Selleri Carmine, Maciejewski Jaroslaw P, Catalano Lucio, Ricci Patrizia, Andretta Claudia, Luciano Luigiana, Rotoli Bruno
Division of Hematology, Federico II University of Naples, Italy.
Cancer. 2002 Nov 1;95(9):1911-22. doi: 10.1002/cncr.10915.
Immunosuppression may benefit some patients with hypoplastic myelodysplasia (HMDS) and refractory anemia (RA), but its mechanism of action is still obscure.
Using flow cytometry, we studied Fas-receptor (Fas-R), Fas-ligand (Fas-L), and interferon-gamma (IFN-gamma) expression in CD34(+) cells and lymphocytes obtained from 11 HMDS and 20 RA patients. In colony assays and long-term cultures, the effects of Fas triggering, IFN-gamma blockade, or cyclosporine(CsA) on the growth of hematopoietic progenitors (colony-forming cells [CFC]) were determined. The effects of CsA at daily doses of 1-3 mg/kg for at least 3 months in HMDS patients were also studied.

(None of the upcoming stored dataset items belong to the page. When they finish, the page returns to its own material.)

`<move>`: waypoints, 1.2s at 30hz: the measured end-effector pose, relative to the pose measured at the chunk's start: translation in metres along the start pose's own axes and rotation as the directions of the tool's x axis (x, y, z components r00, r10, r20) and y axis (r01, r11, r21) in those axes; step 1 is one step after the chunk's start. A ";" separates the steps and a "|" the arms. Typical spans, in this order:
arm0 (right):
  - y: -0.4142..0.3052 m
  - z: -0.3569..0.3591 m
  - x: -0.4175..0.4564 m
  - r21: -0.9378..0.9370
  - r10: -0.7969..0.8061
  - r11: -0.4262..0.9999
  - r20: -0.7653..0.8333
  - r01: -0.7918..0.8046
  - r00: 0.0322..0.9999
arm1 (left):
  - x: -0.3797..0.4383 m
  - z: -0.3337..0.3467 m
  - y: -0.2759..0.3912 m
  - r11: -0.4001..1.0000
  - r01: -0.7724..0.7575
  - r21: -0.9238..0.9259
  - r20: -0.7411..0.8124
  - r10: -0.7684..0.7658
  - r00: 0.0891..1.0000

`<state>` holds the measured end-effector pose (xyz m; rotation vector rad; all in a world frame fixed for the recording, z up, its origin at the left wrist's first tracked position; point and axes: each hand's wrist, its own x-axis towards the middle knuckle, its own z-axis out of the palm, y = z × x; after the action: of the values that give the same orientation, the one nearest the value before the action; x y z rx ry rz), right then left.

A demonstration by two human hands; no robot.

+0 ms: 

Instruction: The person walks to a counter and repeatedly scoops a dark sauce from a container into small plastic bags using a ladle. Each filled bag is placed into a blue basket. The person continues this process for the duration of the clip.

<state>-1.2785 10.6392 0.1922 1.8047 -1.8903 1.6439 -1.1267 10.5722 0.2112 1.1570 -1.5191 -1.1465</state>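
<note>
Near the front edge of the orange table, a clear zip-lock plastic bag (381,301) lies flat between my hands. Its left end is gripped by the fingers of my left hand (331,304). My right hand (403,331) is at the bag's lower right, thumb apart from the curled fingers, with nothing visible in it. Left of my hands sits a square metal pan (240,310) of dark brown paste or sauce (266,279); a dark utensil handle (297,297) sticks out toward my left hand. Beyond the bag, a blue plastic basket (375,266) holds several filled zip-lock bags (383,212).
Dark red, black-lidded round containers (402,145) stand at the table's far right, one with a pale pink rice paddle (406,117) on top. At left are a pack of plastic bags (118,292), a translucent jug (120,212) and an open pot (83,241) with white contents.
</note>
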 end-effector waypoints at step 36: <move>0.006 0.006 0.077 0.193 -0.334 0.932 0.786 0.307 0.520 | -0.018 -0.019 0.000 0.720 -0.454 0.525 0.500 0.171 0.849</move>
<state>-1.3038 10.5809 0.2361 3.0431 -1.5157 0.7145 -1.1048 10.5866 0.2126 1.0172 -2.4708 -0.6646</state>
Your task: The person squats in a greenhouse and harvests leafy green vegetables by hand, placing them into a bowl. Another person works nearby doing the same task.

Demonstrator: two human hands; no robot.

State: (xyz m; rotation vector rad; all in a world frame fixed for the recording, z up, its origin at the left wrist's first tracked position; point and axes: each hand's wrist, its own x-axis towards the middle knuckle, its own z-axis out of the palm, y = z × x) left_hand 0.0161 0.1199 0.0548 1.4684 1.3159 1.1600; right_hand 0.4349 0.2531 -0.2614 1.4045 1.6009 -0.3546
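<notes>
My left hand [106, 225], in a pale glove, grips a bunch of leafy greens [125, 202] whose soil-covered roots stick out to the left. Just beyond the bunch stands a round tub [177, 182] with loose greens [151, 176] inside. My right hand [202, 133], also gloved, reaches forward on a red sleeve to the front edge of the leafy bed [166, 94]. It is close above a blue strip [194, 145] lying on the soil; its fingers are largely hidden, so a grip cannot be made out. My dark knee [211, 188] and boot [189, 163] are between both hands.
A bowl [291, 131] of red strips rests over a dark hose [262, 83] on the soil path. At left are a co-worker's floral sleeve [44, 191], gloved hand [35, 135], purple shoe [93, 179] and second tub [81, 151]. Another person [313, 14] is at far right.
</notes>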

In basal conditions, committed and immature progenitor cells were found decreased in myelodysplastic (MDS) patients. No significant differences between HMDS and RA patients were detected. IFN-gamma-expressing CD4(+) cells were significantly increased in HMDS patients, whereas intracytoplasmic Fas-L expression was only borderline elevated in CD3(+) MDS cells. Increased numbers of CD34(+) cells expressing Fas-R were found in HMDS and RA patients. CFC and secondary CFC showed higher susceptibility to Fas-L-mediated inhibition and the blockade of IFN-gamma improved marrow primary, but not secondary, CFC growth. CsA added in vitro to patient's lymphocytes significantly decreased the number of IFN-gamma-expressing CD4(+) cells, but not Fas-L production. These effects were associated with increased colony formation. Similar to IFN-gammablockade, production of secondary CFC was not enhanced by CsA. Administration of CsA to patients resulted in prolonged partial hematologic improvement in 8 of 11 HMDS patients.
Increased frequency of IFN-gamma producing CD4(+) cells supports the involvement of lymphocyte-mediated suppression of hematopoiesis in the development of cytopenia in MDS patients. The ability of CsA to decrease in vitro IFN-gamma production may improve hematopoietic function, explaining the beneficial effect of this agent in HMDS patients.
免疫抑制可能对一些低增生性骨髓增生异常综合征(HMDS)和难治性贫血(RA)患者有益,但其作用机制仍不清楚。
我们使用流式细胞术研究了从11例HMDS患者和20例RA患者获得的CD34(+)细胞和淋巴细胞中Fas受体(Fas-R)、Fas配体(Fas-L)和干扰素-γ(IFN-γ)的表达。在集落测定和长期培养中,确定了Fas触发、IFN-γ阻断或环孢素(CsA)对造血祖细胞(集落形成细胞[CFC])生长的影响。还研究了CsA以每日1-3mg/kg的剂量给药至少3个月对HMDS患者的影响。
在基础条件下,骨髓增生异常综合征(MDS)患者中定向和未成熟祖细胞减少。未检测到HMDS患者和RA患者之间的显著差异。HMDS患者中表达IFN-γ的CD4(+)细胞显著增加,而CD3(+)MDS细胞中细胞质Fas-L表达仅略有升高。在HMDS和RA患者中发现表达Fas-R的CD34(+)细胞数量增加。CFC和二级CFC对Fas-L介导的抑制更敏感,IFN-γ阻断改善了骨髓一级CFC的生长,但未改善二级CFC的生长。体外向患者淋巴细胞中添加CsA显著降低了表达IFN-γ的CD4(+)细胞数量,但未降低Fas-L的产生。这些作用与集落形成增加有关。与IFN-γ阻断相似,CsA未增强二级CFC的产生。对患者给予CsA导致11例HMDS患者中的8例出现部分血液学改善延长。
产生IFN-γ的CD4(+)细胞频率增加支持淋巴细胞介导的造血抑制参与MDS患者血细胞减少的发生发展。CsA降低体外IFN-γ产生的能力可能改善造血功能,解释了该药物对HMDS患者的有益作用。